→ **Records supplied**:
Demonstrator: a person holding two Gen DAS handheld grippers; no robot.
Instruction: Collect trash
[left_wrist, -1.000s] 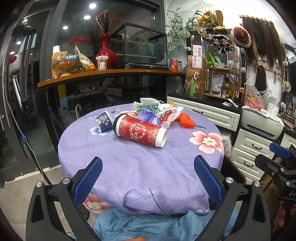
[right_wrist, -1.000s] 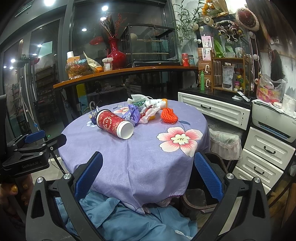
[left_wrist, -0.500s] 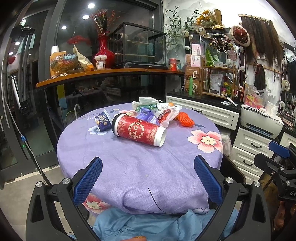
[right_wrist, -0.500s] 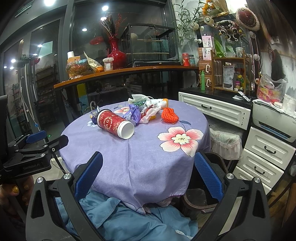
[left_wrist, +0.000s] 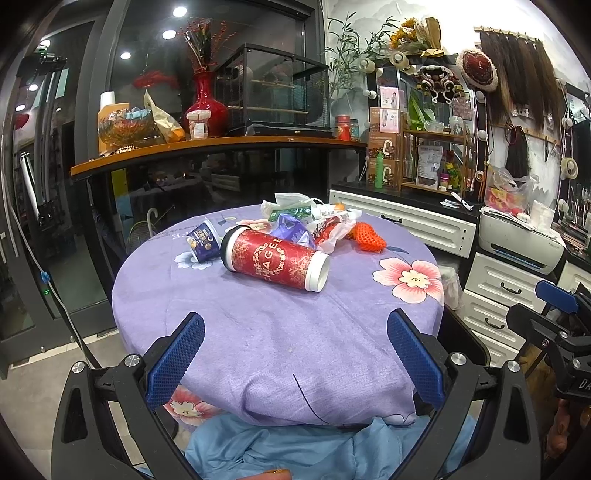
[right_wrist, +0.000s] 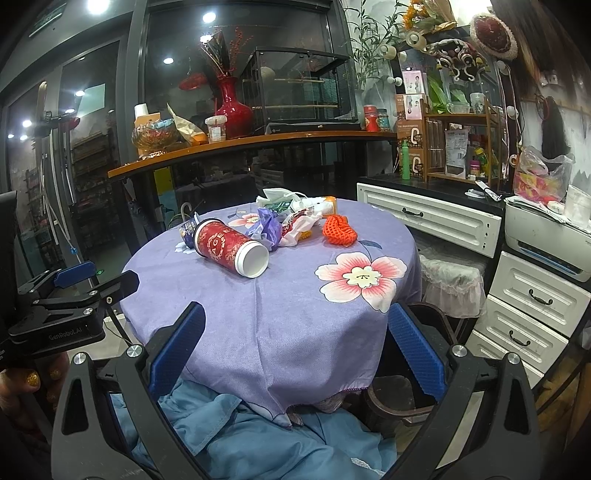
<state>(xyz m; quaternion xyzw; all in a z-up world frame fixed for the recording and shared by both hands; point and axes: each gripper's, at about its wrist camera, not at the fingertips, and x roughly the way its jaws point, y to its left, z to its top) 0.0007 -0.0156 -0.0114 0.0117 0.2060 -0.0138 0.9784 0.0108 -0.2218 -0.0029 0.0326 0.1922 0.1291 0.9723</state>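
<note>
A red paper cup (left_wrist: 275, 258) (right_wrist: 231, 247) lies on its side on the round table (left_wrist: 266, 332) (right_wrist: 295, 317) with a purple flowered cloth. Behind it sit a small dark blue cup (left_wrist: 201, 240), a purple wrapper (left_wrist: 291, 229) (right_wrist: 269, 228), crumpled white and red wrappers (left_wrist: 328, 225) (right_wrist: 301, 221) and an orange net (left_wrist: 367, 238) (right_wrist: 339, 230). My left gripper (left_wrist: 295, 349) hangs open at the table's near edge, well short of the trash. My right gripper (right_wrist: 295, 343) is open too, nothing between its fingers, near the table's front right.
A dark bin (right_wrist: 391, 402) stands on the floor under the table's right side. Blue cloth (right_wrist: 229, 439) lies at the bottom. White drawers (right_wrist: 532, 306) and a printer (right_wrist: 546, 240) line the right. A wooden counter (left_wrist: 207, 147) with a red vase (left_wrist: 205, 103) runs behind.
Both views have crept very slightly; the table and trash keep their places. Neither gripper has changed its opening.
</note>
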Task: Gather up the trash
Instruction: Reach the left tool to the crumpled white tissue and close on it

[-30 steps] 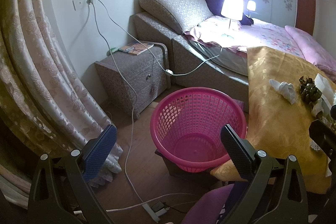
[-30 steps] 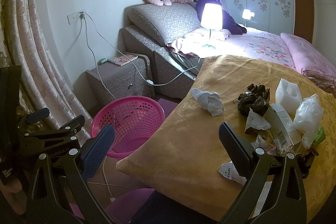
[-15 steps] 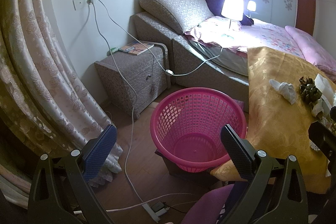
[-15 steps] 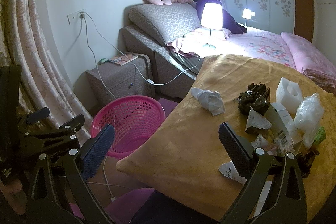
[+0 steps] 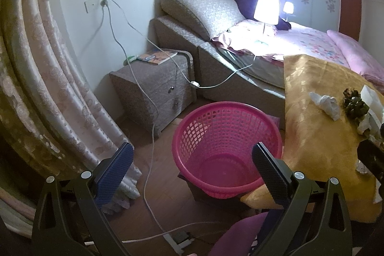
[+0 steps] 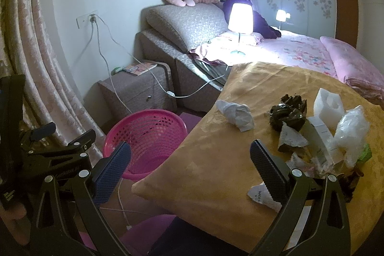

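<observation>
Nothing of consequence has moved over the last second: both views match the earlier ones almost exactly, with only a slight drift of the trash pile in the right wrist view. No collecting has begun.

Left claw (image 5: pixel 192 167): released, jaws wide apart, nothing between them. It hangs above the pink basket (image 5: pixel 226 133), which stands on the floor directly ahead of and below it and appears empty.

Right claw (image 6: pixel 189 164): released, jaws wide apart, nothing held. It hovers over the near edge of the counter (image 6: pixel 204 160), covered in a gold cloth.

Trash lies ahead and to the right of the right claw: a crumpled white tissue (image 6: pixel 236 113) ahead, a dark crumpled wrapper (image 6: pixel 288 112) beyond it to the right, a clear plastic bag (image 6: pixel 350 131) far right, and a torn white scrap (image 6: pixel 262 196) just beside the right jaw.

Judgement: with no change, the task stands at its start; the scrap looks the closest first pick, the basket lying left of the right claw.
</observation>
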`<state>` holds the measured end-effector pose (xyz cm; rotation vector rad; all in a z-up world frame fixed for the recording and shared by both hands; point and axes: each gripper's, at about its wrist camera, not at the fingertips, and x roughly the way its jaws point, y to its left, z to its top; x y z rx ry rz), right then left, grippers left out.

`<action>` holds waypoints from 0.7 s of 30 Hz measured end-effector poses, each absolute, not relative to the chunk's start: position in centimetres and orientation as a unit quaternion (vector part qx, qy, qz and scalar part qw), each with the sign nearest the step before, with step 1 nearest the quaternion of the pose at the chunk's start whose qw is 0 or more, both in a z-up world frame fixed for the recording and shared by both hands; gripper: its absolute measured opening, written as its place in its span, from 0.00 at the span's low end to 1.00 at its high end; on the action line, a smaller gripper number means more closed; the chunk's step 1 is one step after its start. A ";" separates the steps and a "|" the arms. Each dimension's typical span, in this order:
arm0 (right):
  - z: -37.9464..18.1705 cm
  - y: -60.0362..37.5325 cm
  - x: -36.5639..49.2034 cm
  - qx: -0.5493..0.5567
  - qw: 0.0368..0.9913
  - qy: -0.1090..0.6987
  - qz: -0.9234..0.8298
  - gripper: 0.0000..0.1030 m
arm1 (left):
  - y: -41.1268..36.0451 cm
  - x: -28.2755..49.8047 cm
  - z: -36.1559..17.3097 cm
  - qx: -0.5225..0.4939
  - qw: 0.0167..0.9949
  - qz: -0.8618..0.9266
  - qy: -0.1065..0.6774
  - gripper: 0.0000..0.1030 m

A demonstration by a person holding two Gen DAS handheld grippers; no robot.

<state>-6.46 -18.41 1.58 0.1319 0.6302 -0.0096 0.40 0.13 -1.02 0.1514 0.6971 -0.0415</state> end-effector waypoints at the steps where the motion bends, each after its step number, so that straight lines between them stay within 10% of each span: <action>1: 1.5 -18.7 -6.5 0.065 0.948 0.310 -0.009 0.93 | -0.1 0.4 -1.0 0.075 0.936 -0.024 0.342 0.93; 21: -0.9 -28.6 -12.4 0.080 0.926 0.345 -0.131 0.93 | -11.9 1.3 0.3 0.138 0.914 -0.209 0.320 0.93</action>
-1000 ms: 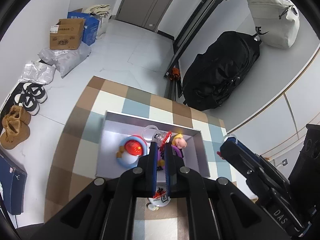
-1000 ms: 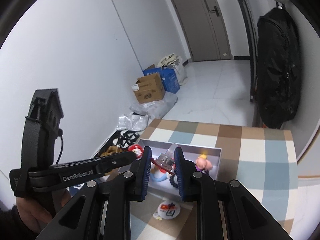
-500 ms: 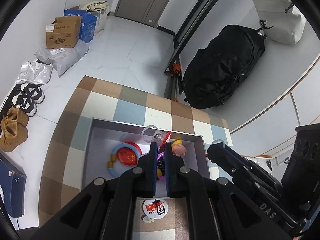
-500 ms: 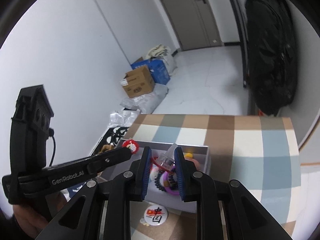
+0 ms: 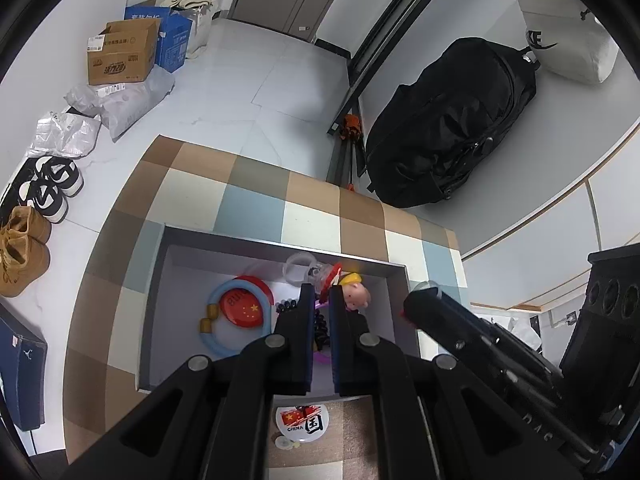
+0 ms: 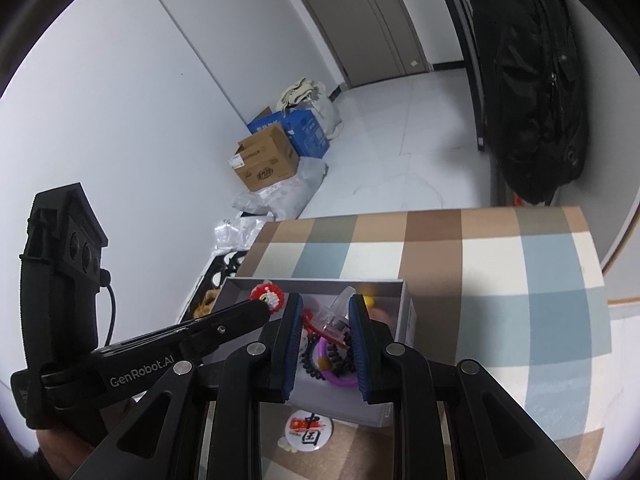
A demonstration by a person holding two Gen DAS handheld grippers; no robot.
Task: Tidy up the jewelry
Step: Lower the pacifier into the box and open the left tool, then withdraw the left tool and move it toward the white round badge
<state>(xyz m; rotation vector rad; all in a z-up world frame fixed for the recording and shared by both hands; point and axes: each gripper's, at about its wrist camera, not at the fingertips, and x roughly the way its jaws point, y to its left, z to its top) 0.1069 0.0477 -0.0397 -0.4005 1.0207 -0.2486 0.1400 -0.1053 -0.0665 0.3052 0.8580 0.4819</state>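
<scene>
Right wrist view: left gripper pinches red bead charm over box, frame middle. Right gripper apart, empty. Step: drop charm in box. Next: badge on bench, bottom middle.

Left gripper: fingers nearly parallel, narrow slit between pads, nothing seen clamped in own view; in right view its tips closed, small red-white piece at tip end; left hand grips handle, low at frame edge. Right gripper: jaws apart, clear gap between blue pads, nothing held; pointing forward and down, just right of left gripper.
</scene>
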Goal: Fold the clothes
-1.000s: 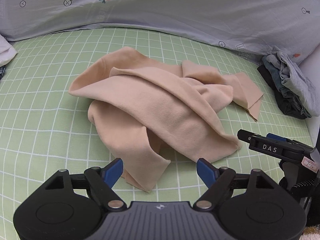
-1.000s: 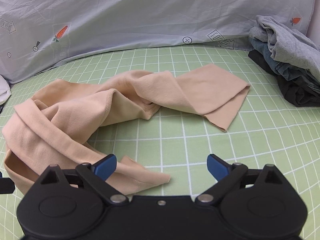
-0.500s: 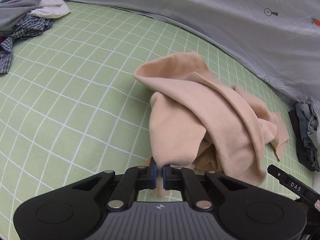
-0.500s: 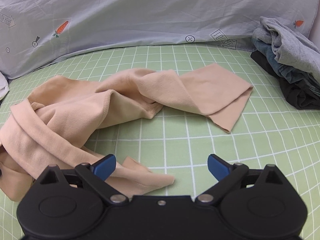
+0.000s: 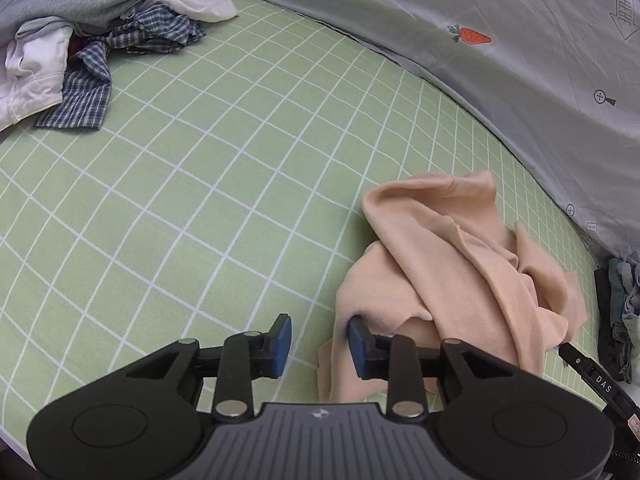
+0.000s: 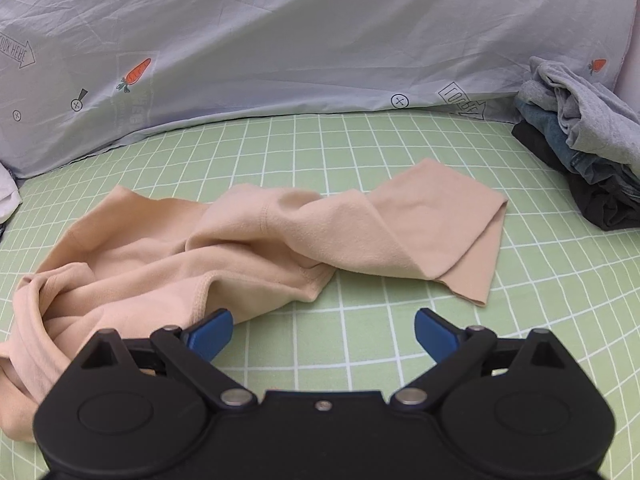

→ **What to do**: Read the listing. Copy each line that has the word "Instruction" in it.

→ **Response box**:
Instruction: Collect trash
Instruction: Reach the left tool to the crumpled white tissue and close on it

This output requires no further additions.